## [TASK DIRECTIONS]
The reply should hold every record, copied exactly, and none of the pictures.

## [ENTRIES SUPPLIED]
:::::

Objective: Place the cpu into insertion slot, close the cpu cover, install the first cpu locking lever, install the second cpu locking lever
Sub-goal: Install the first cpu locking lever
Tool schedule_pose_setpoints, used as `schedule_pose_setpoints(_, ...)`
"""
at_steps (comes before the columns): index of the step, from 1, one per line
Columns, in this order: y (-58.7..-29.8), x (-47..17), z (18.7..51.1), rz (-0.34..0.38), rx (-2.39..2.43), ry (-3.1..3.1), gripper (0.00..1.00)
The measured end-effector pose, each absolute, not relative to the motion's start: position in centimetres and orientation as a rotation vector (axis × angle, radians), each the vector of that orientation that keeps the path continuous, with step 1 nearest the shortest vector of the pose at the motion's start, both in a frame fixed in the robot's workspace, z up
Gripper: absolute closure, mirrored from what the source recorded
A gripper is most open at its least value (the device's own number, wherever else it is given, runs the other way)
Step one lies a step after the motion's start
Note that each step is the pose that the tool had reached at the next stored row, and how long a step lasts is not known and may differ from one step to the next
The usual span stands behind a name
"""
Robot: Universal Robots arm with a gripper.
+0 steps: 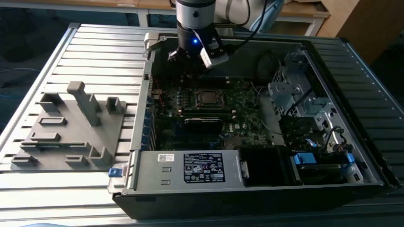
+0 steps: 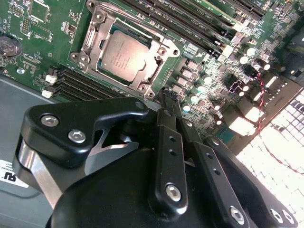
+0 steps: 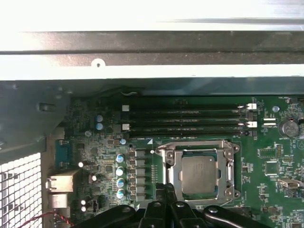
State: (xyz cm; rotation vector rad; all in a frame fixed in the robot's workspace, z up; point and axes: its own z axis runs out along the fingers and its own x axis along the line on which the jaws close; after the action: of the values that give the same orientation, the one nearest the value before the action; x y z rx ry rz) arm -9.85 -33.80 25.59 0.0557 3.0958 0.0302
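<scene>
The fingers (image 2: 164, 137), pressed together and empty, hung over the green board (image 2: 42, 42). In the exterior view the cpu (image 1: 207, 98), framed by the cpu cover (image 3: 173, 171), lay near, at their five o'clock.

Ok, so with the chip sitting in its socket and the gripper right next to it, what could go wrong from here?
The gripper, fingers shut, hangs close beside the metal cover; a slip downward could scrape it or the chip in its window. The small capacitors stand right by the gripper, so a sideways move might knock one. The memory slots run along the cover's far side, leaving little room to swing.
</scene>
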Motion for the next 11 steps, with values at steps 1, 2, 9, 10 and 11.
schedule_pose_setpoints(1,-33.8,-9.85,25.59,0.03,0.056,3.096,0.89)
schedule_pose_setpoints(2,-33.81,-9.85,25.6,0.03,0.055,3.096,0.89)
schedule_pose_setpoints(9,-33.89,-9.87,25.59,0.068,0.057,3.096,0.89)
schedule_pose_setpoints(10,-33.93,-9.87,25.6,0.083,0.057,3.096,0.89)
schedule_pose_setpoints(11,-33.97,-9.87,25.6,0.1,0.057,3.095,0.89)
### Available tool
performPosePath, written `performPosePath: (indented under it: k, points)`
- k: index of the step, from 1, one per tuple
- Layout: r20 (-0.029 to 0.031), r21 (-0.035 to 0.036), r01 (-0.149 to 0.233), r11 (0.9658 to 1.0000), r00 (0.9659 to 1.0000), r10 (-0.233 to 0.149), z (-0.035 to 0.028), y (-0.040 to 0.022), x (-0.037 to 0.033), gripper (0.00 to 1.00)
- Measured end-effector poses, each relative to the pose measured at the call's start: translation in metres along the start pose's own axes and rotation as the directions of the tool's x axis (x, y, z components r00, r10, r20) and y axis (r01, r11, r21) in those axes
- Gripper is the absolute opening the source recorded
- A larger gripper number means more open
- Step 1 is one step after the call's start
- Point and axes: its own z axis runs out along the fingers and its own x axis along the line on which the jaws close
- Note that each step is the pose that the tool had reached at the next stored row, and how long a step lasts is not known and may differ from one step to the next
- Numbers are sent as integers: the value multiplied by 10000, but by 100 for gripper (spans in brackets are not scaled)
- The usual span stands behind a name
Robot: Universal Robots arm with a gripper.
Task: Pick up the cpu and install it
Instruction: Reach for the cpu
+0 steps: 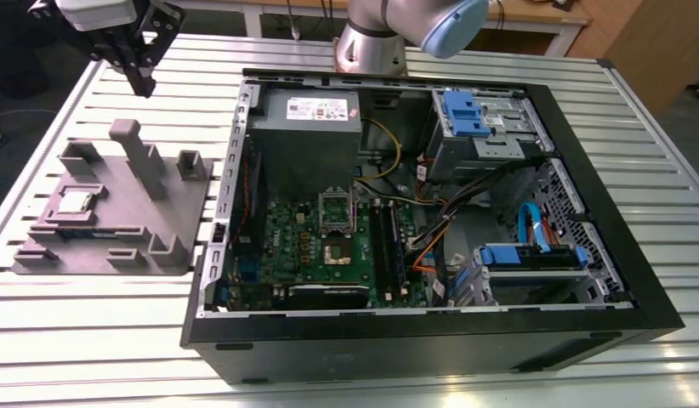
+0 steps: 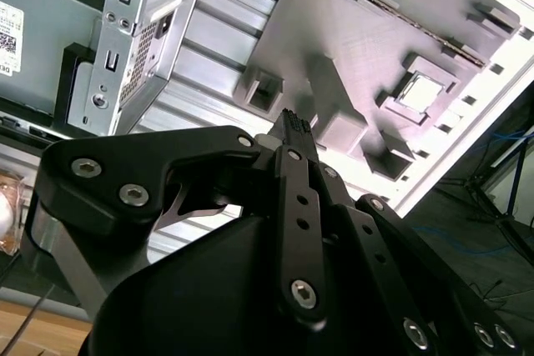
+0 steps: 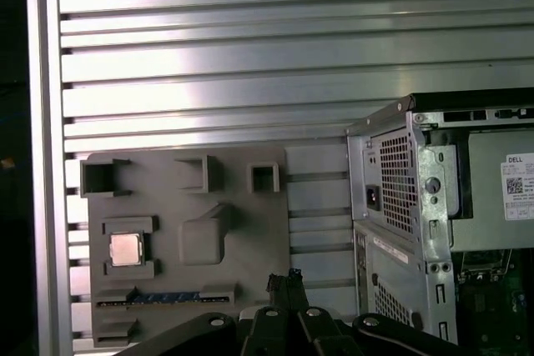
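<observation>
Shiny metal cpu [image 3: 126, 249]; matt tray [image 3: 250, 239] (plastic)

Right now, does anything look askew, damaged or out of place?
Nothing stands out. The chip lies flat in its recess on the grey holder, the computer case sits open on the table, and the gripper hangs empty near the holder.

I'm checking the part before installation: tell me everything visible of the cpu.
The cpu is a small flat square chip with a shiny silver-grey metal top and a thin pale rim. It lies flat, top up, in a square recess of the grey holder tray beside the computer case; only the tray touches it.
</observation>
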Motion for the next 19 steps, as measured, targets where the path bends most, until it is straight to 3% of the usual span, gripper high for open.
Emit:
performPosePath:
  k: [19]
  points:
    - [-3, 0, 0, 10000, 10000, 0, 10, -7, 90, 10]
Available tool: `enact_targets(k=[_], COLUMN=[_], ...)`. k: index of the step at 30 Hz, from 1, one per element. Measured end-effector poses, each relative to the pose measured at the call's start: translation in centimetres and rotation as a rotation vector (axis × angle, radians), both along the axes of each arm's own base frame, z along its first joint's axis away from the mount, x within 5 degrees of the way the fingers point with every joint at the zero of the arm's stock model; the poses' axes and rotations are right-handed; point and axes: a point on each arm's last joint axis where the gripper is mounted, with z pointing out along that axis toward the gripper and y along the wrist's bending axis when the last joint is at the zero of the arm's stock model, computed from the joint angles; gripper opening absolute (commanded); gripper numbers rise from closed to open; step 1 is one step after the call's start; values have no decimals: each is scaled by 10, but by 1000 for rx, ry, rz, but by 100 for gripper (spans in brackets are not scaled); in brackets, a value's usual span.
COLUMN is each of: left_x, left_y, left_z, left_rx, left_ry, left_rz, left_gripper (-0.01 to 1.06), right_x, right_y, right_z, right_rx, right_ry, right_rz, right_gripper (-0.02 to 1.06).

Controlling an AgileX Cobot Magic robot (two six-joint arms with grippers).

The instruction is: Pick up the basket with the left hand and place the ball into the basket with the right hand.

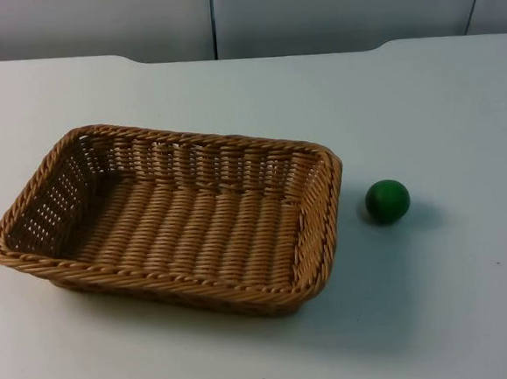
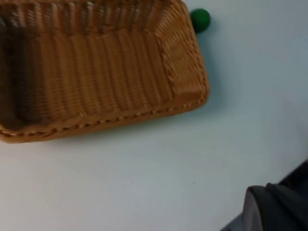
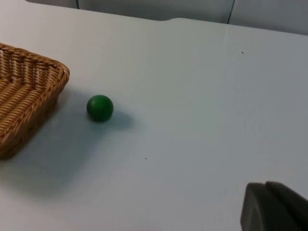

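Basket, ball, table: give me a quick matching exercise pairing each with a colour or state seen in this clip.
Things:
1. basket
2. ball
3. table

Descriptions:
A. white, flat surface
B. green, lying beside the basket's short end, apart from it
C. tan woven wicker, nothing inside, resting on the table

Pairs: 1-C, 2-B, 3-A

A black fingertip of each pincer shows, left (image 2: 274, 207); right (image 3: 274, 207), both unladen.
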Motion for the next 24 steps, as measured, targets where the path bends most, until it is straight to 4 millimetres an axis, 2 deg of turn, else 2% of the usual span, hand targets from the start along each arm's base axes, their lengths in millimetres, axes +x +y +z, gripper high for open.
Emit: enact_targets(k=[4,5,9,10,15,16,19,22,24], left_x=[43,43,68,68,91,91,110,121,129], left_y=[-7,-7,-27,-27,-57,-57,-55,-54,-54], left_z=[-31,-31,-55,-55,-82,-82,-102,-112,-119], left_rx=[-39,-39,15,15,177,177,344,420,466], left_ry=[180,180,202,202,124,124,118,123,126], left_rz=[-39,-39,-61,-61,-4,-4,34,20,3], left_gripper=[0,0,0,0,0,0,0,3,13], right_x=[0,0,0,0,0,0,0,0,0], right_y=[0,0,0,0,0,0,0,0,0], right_z=[0,0,0,0,0,0,0,0,0], right_rx=[0,0,0,0,0,0,0,0,0], right_ry=[0,0,0,0,0,0,0,0,0], right_rz=[0,0,0,0,0,0,0,0,0], right_gripper=[0,0,0,0,0,0,0,0,0])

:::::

## [REPLY TO THE TASK]
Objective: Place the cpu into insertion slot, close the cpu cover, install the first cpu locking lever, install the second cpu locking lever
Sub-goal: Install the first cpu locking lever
Tool schedule_pose_setpoints, used as `schedule_pose_setpoints(_, ...)`
"""
at_steps (comes before the columns): index of the step, from 1, one per line
Columns, in this order: y (-58.7..-29.8), x (-47..17), z (18.7..51.1), rz (-0.34..0.38), rx (-2.39..2.43), ry (-3.1..3.1), gripper (0.00..1.00)
The measured end-effector pose, each absolute, not relative to the motion's start: position in centimetres and orientation as a rotation vector (axis × angle, radians), each the vector of that orientation that keeps the path continuous, with step 1 nearest the shortest vector of the pose at the motion's start, both in a frame fixed in the robot's workspace, z up
Gripper: absolute closure, mirrored from what the source recorded
A gripper is most open at its least value (the device's own number, wherever else it is given, runs the other way)
Step one lies a step after the motion's start
Note that each step is the pose that the tool had reached at the next stored row, and how long a step lasts is not known and may differ from one step to the next
The usual span stands behind a name
"""
Robot: Universal Robots arm with a gripper.
+0 steps: 
+0 steps: 
+0 steps: 
State: (xyz cm; rotation vector rad; all in a frame fixed in the robot's workspace, z up; point and axes: its own z axis runs out along the fingers and its own x axis along the line on which the jaws close; after the action: of the values that give the same orientation, the one nearest the value before the action; x y z rx ry rz) arm -9.85 -33.80 25.59 0.0557 3.0958 0.0302
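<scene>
The fingers (image 2: 164, 137), pressed together and empty, hung over the green board (image 2: 42, 42). In the exterior view the cpu (image 1: 207, 98), framed by the cpu cover (image 3: 173, 171), lay near, at their five o'clock.

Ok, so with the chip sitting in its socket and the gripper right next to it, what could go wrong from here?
The gripper, fingers shut, hangs close beside the metal cover; a slip downward could scrape it or the chip in its window. The small capacitors stand right by the gripper, so a sideways move might knock one. The memory slots run along the cover's far side, leaving little room to swing.
</scene>
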Motion for the next 11 steps, with values at steps 1, 2, 9, 10 and 11.
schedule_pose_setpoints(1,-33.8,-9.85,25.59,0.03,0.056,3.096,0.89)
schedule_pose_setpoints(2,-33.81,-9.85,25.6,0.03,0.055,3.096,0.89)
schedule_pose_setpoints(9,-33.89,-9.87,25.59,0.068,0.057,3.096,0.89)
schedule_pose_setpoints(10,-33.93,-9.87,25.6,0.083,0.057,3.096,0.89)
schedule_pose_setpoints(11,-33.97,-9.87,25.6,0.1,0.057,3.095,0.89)
### Available tool
performPosePath, written `performPosePath: (indented under it: k, points)`
- k: index of the step, from 1, one per tuple
- Layout: r20 (-0.029 to 0.031), r21 (-0.035 to 0.036), r01 (-0.149 to 0.233), r11 (0.9658 to 1.0000), r00 (0.9659 to 1.0000), r10 (-0.233 to 0.149), z (-0.035 to 0.028), y (-0.040 to 0.022), x (-0.037 to 0.033), gripper (0.00 to 1.00)
- Measured end-effector poses, each relative to the pose measured at the call's start: translation in metres along the start pose's own axes and rotation as the directions of the tool's x axis (x, y, z components r00, r10, r20) and y axis (r01, r11, r21) in those axes
- Gripper is the absolute opening the source recorded
- A larger gripper number means more open
- Step 1 is one step after the call's start
- Point and axes: its own z axis runs out along the fingers and its own x axis along the line on which the jaws close
- Note that each step is the pose that the tool had reached at the next stored row, and how long a step lasts is not known and may differ from one step to the next
- Numbers are sent as integers: the value multiplied by 10000, but by 100 for gripper (spans in brackets are not scaled)
- The usual span stands behind a name
Robot: Universal Robots arm with a gripper.
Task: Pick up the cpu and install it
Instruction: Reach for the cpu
+0 steps: 
+0 steps: 
+0 steps: 
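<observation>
Shiny metal cpu [image 3: 126, 249]; matt tray [image 3: 250, 239] (plastic)

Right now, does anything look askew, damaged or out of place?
Nothing stands out. The chip lies flat in its recess on the grey holder, the computer case sits open on the table, and the gripper hangs empty near the holder.

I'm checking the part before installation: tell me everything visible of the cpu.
The cpu is a small flat square chip with a shiny silver-grey metal top and a thin pale rim. It lies flat, top up, in a square recess of the grey holder tray beside the computer case; only the tray touches it.
</observation>
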Motion for the next 19 steps, as measured, targets where the path bends most, until it is straight to 3% of the usual span, gripper high for open.
Emit:
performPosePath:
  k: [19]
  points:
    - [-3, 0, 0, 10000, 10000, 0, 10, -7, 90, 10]
Available tool: `enact_targets(k=[_], COLUMN=[_], ...)`. k: index of the step at 30 Hz, from 1, one per element. Measured end-effector poses, each relative to the pose measured at the call's start: translation in centimetres and rotation as a rotation vector (axis × angle, radians), both along the axes of each arm's own base frame, z along its first joint's axis away from the mount, x within 5 degrees of the way the fingers point with every joint at the zero of the arm's stock model; the poses' axes and rotations are right-handed; point and axes: a point on each arm's last joint axis where the gripper is mounted, with z pointing out along that axis toward the gripper and y along the wrist's bending axis when the last joint is at the zero of the arm's stock model, computed from the joint angles; gripper opening absolute (commanded); gripper numbers rise from closed to open; step 1 is one step after the call's start; values have no decimals: each is scaled by 10, but by 1000 for rx, ry, rz, but by 100 for gripper (spans in brackets are not scaled); in brackets, a value's usual span.
COLUMN is each of: left_x, left_y, left_z, left_rx, left_ry, left_rz, left_gripper (-0.01 to 1.06), right_x, right_y, right_z, right_rx, right_ry, right_rz, right_gripper (-0.02 to 1.06).

Controlling an AgileX Cobot Magic robot (two six-joint arms with grippers).

The instruction is: Pick up the basket with the left hand and place the ball into the basket with the right hand.


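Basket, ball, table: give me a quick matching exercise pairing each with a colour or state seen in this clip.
Things:
1. basket
2. ball
3. table

Descriptions:
A. white, flat surface
B. green, lying beside the basket's short end, apart from it
C. tan woven wicker, nothing inside, resting on the table

Pairs: 1-C, 2-B, 3-A

A black fingertip of each pincer shows, left (image 2: 274, 207); right (image 3: 274, 207), both unladen.
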Motion for the next 24 steps, as measured, targets where the path bends most, until it is straight to 4 millimetres an axis, 2 deg of turn, else 2% of the usual span, hand targets from the start along each arm's base axes, their lengths in millimetres, axes +x +y +z, gripper high for open.
Emit: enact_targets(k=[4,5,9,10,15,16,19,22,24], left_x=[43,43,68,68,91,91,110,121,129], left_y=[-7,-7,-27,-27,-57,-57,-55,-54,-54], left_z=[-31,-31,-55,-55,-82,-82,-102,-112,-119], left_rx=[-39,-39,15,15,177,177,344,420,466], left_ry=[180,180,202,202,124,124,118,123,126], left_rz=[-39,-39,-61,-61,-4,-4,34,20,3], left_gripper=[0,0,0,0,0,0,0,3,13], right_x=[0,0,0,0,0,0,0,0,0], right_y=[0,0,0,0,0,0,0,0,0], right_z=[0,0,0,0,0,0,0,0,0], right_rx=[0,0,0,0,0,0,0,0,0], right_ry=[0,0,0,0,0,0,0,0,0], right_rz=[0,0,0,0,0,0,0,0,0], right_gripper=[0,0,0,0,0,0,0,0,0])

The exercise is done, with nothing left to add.